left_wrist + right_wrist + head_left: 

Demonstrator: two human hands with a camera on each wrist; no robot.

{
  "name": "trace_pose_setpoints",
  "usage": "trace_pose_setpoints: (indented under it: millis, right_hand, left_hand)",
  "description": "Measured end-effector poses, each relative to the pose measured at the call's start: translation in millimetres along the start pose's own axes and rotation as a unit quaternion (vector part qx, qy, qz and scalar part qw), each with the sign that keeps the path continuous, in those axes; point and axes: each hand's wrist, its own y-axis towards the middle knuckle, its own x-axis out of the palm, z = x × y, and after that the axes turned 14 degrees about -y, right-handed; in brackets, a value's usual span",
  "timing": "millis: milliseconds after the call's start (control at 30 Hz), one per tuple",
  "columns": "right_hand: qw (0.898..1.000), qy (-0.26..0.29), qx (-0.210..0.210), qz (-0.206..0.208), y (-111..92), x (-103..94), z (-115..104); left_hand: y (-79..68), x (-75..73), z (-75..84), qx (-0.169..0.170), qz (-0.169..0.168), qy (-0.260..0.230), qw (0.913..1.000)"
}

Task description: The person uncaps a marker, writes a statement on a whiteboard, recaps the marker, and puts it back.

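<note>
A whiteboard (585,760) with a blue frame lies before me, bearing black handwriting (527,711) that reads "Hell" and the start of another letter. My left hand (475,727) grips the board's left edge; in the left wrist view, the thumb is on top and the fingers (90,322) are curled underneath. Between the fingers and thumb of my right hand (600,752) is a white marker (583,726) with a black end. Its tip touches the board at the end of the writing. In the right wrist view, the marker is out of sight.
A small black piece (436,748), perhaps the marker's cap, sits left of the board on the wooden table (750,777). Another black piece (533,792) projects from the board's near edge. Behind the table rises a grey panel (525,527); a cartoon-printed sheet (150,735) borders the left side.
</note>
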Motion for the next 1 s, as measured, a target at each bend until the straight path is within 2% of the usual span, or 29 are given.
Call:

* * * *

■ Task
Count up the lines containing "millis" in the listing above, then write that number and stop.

■ Task answer
2